Ben Cheng said that when it came to investment in 2023, his “only concern” was geopolitical risk arising from relations between China and the US.

“Given the China-US relationship has been quite tricky in the past, our base case is that we can't assume that it will get better," he said. "We can only assume that it will stay the same or get a bit worse.” 

That has encouraged C Capital to hedge risk by guiding its portfolio companies to survive on their own, if need be relying solely on customers in the Greater Bay Area and other parts of China.

“If their base case can survive or even grow in terms of size, just relying on our own economy, then that would make a good investment case,” Ben Cheng said.

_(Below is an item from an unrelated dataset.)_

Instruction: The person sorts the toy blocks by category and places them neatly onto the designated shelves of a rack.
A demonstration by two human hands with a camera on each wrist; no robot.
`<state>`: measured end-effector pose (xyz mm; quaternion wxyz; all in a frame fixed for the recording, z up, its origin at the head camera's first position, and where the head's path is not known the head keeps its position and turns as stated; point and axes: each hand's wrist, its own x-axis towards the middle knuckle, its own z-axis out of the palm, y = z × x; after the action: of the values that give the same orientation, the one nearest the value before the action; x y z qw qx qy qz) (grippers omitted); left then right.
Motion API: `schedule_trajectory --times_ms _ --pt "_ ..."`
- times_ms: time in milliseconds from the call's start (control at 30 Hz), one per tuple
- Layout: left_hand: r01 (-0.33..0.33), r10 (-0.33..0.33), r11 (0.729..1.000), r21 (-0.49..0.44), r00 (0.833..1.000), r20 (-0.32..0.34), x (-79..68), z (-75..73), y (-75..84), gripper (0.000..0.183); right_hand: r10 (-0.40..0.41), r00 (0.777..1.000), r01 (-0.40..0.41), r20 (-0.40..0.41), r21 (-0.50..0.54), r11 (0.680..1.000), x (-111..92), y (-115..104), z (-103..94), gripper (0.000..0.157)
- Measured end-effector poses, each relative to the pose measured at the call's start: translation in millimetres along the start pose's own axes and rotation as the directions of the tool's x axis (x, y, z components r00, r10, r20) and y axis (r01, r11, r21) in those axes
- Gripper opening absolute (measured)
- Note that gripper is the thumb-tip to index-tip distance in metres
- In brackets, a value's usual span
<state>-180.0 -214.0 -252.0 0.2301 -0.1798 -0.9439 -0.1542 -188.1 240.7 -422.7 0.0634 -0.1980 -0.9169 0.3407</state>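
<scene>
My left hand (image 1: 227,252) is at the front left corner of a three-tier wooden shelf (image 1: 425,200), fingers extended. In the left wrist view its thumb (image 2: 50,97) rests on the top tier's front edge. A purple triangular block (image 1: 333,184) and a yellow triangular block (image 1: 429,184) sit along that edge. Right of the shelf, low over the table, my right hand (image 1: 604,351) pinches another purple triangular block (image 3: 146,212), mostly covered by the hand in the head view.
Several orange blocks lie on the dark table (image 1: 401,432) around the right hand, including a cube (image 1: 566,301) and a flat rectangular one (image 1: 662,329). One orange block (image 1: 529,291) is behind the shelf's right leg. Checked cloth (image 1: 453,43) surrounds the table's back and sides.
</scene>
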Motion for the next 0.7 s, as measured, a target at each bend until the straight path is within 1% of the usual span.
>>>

Describing Hong Kong as a “great incubator” for healthcare and robotics companies, Ben Cheng said he was bullish about the consumer, healthcare and robotics sectors across the Greater Bay Area, naming drone company DJI, artificial intelligence firm SenseTime and healthcare supplier Prenetics as regional success stories.

Greater Bay Homeland Investments' Chen said the fund, similar to C Capital, tried to promote integration between its investee companies and Hong Kong’s capital markets to utilise the financial centre as a funding hub.

Greater Bay Homeland Investments has helped companies such as SenseTime and van-hailing company GOGOX list on Hong Kong's stock exchange. This year it is looking forward to nearly 20 more investees’ IPOs in town, Chen said.